## TASK INSTRUCTIONS
Please return the full listing. Every line must match exactly.

## DATA EXTRACT
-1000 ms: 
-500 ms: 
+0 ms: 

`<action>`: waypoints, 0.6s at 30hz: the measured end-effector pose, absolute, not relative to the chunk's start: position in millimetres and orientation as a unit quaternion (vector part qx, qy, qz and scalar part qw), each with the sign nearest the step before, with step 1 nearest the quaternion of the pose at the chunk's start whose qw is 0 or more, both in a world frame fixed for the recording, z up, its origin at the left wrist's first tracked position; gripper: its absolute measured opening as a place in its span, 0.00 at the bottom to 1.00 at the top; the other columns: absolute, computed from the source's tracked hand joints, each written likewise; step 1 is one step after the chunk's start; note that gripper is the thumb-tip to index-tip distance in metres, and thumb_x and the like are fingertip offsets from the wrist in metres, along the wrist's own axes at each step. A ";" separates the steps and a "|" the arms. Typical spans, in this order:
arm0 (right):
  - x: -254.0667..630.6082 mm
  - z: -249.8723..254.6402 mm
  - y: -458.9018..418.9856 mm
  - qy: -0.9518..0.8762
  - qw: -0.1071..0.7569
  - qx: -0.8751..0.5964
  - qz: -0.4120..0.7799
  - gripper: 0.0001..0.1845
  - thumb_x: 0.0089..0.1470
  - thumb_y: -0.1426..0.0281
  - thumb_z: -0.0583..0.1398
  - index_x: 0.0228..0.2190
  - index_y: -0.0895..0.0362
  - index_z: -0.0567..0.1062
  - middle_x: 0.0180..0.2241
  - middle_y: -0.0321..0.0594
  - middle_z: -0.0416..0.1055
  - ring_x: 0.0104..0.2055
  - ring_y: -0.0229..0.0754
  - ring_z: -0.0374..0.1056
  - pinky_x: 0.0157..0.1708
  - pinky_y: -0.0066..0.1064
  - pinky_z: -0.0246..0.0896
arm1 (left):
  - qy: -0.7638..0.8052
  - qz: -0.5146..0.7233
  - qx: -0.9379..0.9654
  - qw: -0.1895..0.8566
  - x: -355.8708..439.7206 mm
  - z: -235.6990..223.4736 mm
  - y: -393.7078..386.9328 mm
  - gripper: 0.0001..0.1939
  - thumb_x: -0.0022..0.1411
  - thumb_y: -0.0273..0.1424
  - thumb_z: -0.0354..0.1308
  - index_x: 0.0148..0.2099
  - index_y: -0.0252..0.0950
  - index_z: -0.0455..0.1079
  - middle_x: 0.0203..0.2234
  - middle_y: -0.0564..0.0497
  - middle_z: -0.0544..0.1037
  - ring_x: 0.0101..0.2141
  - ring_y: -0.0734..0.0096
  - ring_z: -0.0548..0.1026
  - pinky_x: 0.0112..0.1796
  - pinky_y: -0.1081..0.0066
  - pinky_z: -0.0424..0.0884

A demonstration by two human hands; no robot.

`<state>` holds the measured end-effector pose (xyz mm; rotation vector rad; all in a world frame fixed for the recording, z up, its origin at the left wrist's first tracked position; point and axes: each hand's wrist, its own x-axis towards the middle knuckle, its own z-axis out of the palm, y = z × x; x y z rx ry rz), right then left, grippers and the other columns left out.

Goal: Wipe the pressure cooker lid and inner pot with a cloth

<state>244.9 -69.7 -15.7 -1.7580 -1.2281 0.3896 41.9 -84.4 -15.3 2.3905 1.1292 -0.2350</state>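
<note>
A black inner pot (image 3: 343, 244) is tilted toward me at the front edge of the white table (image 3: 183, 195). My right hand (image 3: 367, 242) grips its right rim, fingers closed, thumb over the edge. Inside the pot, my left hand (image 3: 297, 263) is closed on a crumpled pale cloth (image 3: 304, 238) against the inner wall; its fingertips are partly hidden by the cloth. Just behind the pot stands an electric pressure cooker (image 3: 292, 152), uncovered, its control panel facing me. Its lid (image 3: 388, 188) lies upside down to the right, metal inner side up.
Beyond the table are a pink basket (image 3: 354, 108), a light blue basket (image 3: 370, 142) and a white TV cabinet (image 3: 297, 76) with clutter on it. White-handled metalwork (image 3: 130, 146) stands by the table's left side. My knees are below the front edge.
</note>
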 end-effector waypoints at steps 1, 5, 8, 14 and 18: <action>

## TASK ANSWER
-1000 ms: 
-500 ms: 
+0 ms: 

`<action>`: waypoints, 0.6s at 30hz: the measured end-effector pose, absolute, not relative to the chunk's start: position in millimetres and orientation as a unit quaternion (vector part qx, qy, qz and scalar part qw), each with the sign nearest the step before, with step 1 nearest the quaternion of the pose at the chunk's start whose qw is 0 or more, both in a world frame fixed for the recording, z up, its origin at the left wrist's first tracked position; gripper: its absolute measured opening as a place in its span, 0.00 at the bottom to 1.00 at the top; the other columns: absolute, computed from the source's tracked hand joints, each written likewise; step 1 is one step after the chunk's start; note that gripper is the thumb-tip to index-tip distance in metres, and thumb_x and the like are fingertip offsets from the wrist in metres, along the wrist's own axes at each step. A ";" separates the steps and a "|" the arms. Typical spans, in this order:
arm0 (right):
  - x: -254.0667..630.6082 mm
  - z: -249.8723..254.6402 mm
  - y: -458.9018..418.9856 mm
  - qy: -0.9518..0.8762
  - qw: -0.1071..0.7569
  - qx: -0.8751..0.5964
  - qz: -0.4120..0.7799
  - gripper: 0.0001..0.1845
  - thumb_x: 0.0089..0.1470
  - thumb_y: -0.1426..0.0281
  - thumb_z: -0.0583..0.1398
  - index_x: 0.0228..0.2190
  - index_y: -0.0895..0.0362
  - index_z: -0.0567..0.1062
  - middle_x: 0.0180..0.2241
  - middle_y: -0.0321..0.0594
  - middle_z: -0.0416..0.1055
  - ring_x: 0.0104..0.2055
  - ring_y: -0.0229..0.0754
  - ring_z: -0.0374..0.1056
  - pinky_x: 0.0157..0.1708
  - pinky_y: -0.0066..0.1064
  - pinky_z: -0.0246..0.0896
arm1 (left):
  - qy: -0.7638..0.8052
  - qz: -0.5146..0.7233
  - qx: -0.9379..0.9654
  - qw: -0.1895..0.8566
  - x: -355.8708..439.7206 mm
  - z: -235.6990..223.4736 mm
  - y: -393.7078..386.9328 mm
  - gripper: 0.0001..0.1939
  - thumb_x: -0.0022..0.1411
  - thumb_y: -0.0273..0.1424
  - thumb_z: -0.0354..0.1308
  - index_x: 0.0148..0.2099
  - index_y: -0.0252..0.0950
  - index_z: -0.0455..0.1079
  - middle_x: 0.0203..0.2234
  - middle_y: -0.0564..0.0497
  - middle_z: -0.0544..0.1037
  - ring_x: 0.0101..0.2141
  - ring_y: -0.0734..0.0096
  - ring_z: -0.0548..0.1026
  - pinky_x: 0.0112..0.1796
  - pinky_y: -0.1081..0.0066
  - pinky_z: -0.0424..0.0884

A demonstration by two human hands; no robot.

`<state>` holds the measured end-effector pose (xyz mm; rotation vector rad; all in a world frame fixed for the recording, z up, its origin at the left wrist's first tracked position; point and axes: each hand's wrist, its own x-axis towards the middle knuckle, its own z-axis out of the palm, y = z × x; x y z rx ry rz), right then left, grippers and the other columns left out.

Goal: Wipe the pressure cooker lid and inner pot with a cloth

<state>244.9 -69.7 -15.7 -1.7580 -1.2281 0.3896 41.9 -84.4 -15.3 2.3905 1.1292 -0.2350</state>
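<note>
A black inner pot (image 3: 343, 244) is tilted toward me at the front edge of the white table (image 3: 183, 195). My right hand (image 3: 367, 242) grips its right rim, fingers closed, thumb over the edge. Inside the pot, my left hand (image 3: 297, 263) is closed on a crumpled pale cloth (image 3: 304, 238) against the inner wall; its fingertips are partly hidden by the cloth. Just behind the pot stands an electric pressure cooker (image 3: 292, 152), uncovered, its control panel facing me. Its lid (image 3: 388, 188) lies upside down to the right, metal inner side up.
Beyond the table are a pink basket (image 3: 354, 108), a light blue basket (image 3: 370, 142) and a white TV cabinet (image 3: 297, 76) with clutter on it. White-handled metalwork (image 3: 130, 146) stands by the table's left side. My knees are below the front edge.
</note>
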 end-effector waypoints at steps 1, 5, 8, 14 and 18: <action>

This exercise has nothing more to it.